Uno studio internazionale condotto da Google, Northwestern Medicine e due centri di screening del Regno Unito rivela che un nuovo modello di Intelligenza Artificiale è in grado di diagnosticare il cancro al seno con maggiore precisione rispetto ai radiologi, riducendo i falsi positivi e i falsi negativi.

“Si tratta di un notevole progresso nel campo della diagnosi precoce del cancro”, ha detto il co-autore dello studio Northwestern, Mozziyar Etemadi. Il cancro al seno rappresenta  la prima causa di morte per tumore nelle donne. Individuare il cancro in anticipo consente di curarlo più facilmente e più velocemente.”

“I sistemi informatici sono davvero abili in questi ambiti”, ha detto il co-autore del progetto Scott McKinney, un Software engineer di Google. “Speriamo che un giorno questo strumento per i radiologi diventi diffuso come il controllo ortografico per scrivere e-mail”. 

Il tumore al seno è molto comune – si verifica in  una donna su otto – e l’Intelligenza Artificiale di Google per la diagnosi precoce di cancro al seno potrebbe essere di grande aiuto.

La mammografia è lo strumento di screening del cancro al seno più utilizzato, ma in un caso su cinque il cancro non viene diagnosticato e, stando ai dati dell’American Cancer Society, il 50% delle donne che si sottopongono allo screening per un periodo di 10 anni sperimentano un falso positivo, in cui il cancro è erroneamente sospettato.

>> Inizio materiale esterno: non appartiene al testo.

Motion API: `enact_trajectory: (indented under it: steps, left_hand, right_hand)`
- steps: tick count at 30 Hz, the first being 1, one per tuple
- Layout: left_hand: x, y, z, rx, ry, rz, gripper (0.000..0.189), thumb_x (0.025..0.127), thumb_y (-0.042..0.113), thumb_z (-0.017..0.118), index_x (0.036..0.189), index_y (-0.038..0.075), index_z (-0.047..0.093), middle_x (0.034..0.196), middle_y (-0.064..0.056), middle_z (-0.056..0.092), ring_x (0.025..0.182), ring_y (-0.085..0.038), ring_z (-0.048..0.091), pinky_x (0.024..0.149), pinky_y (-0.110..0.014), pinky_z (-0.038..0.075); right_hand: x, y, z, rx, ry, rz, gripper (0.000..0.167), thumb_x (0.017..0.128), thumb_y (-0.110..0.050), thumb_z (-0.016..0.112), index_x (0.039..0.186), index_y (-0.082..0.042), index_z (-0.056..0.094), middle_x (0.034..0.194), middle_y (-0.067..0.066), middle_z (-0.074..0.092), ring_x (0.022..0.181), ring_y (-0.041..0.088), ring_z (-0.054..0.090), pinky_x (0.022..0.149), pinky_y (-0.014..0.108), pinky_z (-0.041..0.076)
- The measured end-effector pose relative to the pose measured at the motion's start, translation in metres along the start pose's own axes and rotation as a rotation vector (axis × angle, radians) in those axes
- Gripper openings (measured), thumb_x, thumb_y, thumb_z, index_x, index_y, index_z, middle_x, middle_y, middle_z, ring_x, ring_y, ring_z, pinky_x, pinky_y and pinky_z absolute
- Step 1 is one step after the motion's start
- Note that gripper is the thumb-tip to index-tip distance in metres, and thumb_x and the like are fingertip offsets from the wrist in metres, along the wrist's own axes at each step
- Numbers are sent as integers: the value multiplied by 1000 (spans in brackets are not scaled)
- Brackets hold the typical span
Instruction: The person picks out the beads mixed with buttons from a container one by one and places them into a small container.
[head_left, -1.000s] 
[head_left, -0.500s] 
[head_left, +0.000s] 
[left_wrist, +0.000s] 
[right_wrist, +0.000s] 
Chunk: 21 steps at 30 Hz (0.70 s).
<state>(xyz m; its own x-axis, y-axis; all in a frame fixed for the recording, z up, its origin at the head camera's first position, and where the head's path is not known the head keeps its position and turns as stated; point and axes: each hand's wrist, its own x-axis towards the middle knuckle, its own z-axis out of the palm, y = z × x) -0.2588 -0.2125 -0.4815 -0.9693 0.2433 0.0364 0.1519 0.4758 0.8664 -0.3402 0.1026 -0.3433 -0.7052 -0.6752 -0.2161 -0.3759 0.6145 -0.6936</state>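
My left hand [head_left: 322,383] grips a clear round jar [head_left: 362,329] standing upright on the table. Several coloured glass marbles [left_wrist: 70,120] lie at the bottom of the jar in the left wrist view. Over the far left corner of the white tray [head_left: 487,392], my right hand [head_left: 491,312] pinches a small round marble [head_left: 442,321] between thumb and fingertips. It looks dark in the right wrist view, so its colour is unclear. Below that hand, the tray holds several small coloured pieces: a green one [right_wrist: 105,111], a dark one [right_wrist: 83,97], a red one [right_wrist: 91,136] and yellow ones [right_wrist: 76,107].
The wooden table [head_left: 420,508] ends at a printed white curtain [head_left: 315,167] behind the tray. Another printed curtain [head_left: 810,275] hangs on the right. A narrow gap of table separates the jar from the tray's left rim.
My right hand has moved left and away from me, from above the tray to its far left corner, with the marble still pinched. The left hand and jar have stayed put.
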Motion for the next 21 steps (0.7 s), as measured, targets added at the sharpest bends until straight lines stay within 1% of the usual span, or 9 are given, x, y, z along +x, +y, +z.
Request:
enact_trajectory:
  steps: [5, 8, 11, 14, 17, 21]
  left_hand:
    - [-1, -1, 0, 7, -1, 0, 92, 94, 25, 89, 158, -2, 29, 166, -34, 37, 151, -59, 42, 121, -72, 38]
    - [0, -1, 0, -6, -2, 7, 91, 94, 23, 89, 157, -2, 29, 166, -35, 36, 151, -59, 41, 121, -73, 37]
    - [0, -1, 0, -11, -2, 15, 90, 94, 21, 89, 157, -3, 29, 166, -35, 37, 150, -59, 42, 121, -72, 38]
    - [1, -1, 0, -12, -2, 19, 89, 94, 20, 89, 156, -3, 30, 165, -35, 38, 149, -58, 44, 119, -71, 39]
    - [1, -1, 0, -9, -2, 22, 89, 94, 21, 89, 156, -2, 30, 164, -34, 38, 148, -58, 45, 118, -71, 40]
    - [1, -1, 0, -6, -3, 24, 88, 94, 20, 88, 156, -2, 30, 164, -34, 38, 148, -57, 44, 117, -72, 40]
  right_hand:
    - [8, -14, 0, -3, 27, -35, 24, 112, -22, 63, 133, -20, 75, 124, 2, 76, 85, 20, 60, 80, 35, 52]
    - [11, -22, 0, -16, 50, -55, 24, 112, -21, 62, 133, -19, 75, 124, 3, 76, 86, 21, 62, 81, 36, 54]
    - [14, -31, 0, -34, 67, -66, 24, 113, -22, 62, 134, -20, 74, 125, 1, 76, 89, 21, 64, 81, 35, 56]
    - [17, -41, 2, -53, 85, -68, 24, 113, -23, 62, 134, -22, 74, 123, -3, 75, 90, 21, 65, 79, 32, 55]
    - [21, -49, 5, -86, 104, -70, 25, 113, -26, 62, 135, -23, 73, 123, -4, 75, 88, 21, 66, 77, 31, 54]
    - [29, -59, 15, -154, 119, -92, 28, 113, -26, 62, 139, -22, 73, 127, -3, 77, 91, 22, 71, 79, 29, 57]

Un falso positivo può portare a un trattamento eccessivo con biopsie invasive e stress non necessario per le pazienti. Un falso negativo può comportare un ritardo nella diagnosi e nel trattamento.

Il team di ricerca internazionale ha lavorato insieme per costruire un modello di IA per affrontare queste carenze. 

L’équipe ha utilizzato mammografie anonime accompagnate da esiti bioptici e follow-up per formare un modello di IA (deep learning) per identificare il cancro al seno nelle immagini di screening.

Il modello è stato addestrato e messo a punto su una serie di dati rappresentativi che comprendeva mammografie anonime di oltre 76.000 donne nel Regno Unito e di oltre 15.000 donne negli Stati Uniti. Il modello è stato poi valutato su una serie di dati anonimi di oltre 25.000 donne nel Regno Unito e di oltre 3.000 donne negli Stati Uniti. 

Risultati principali

  • Riduzione assoluta del 9,4%/2,7% (U.S./U.K.) dei falsi negativi (quando una mammografia è erroneamente considerata normale anche se è presente un tumore al seno).
  • Riduzione assoluta del 5,7%/1,2% (U.S./U.K.) dei falsi positivi (la mammografia è erroneamente considerata anormale anche se non è presente alcun cancro). 
  • L’evidenza della capacità del sistema di rendere sovrapponibili le conoscenze acquisite nel Regno Unito con quelle recepite negli Stati Uniti, il che dimostra che il sistema è applicabile a diverse popolazioni.

“Una ricerca entusiasmante, in fase iniziale, che necessita naturalmente di una convalida in studi futuri  per capire meglio come integrare nella pratica clinica modelli come questo”, ha detto Etemadi.

“L’obiettivo finale è trovare il modo migliore per combinare l’intelligenza artificiale e la magia del cervello umano”.

Lo studio è stato pubblicato il 1° gennaio su Nature Medicine. 

Già nel numero di maggio  uno studio di Google e Northwestern Medicine rivelava che, grazie al Deep learning era possibile rilevare noduli polmonari maligni su scansioni di tomografia computerizzata a basso dosaggio di radiazioni (LDCT) con un esito positivo o superiore a quello di radiologi esperti. 

Grazie ad un sistema automatico di valutazione delle immagini è infatti possibile migliorare l’accuratezza della diagnosi precoce del cancro ai polmoni e favorire trattamenti precoci ed efficaci.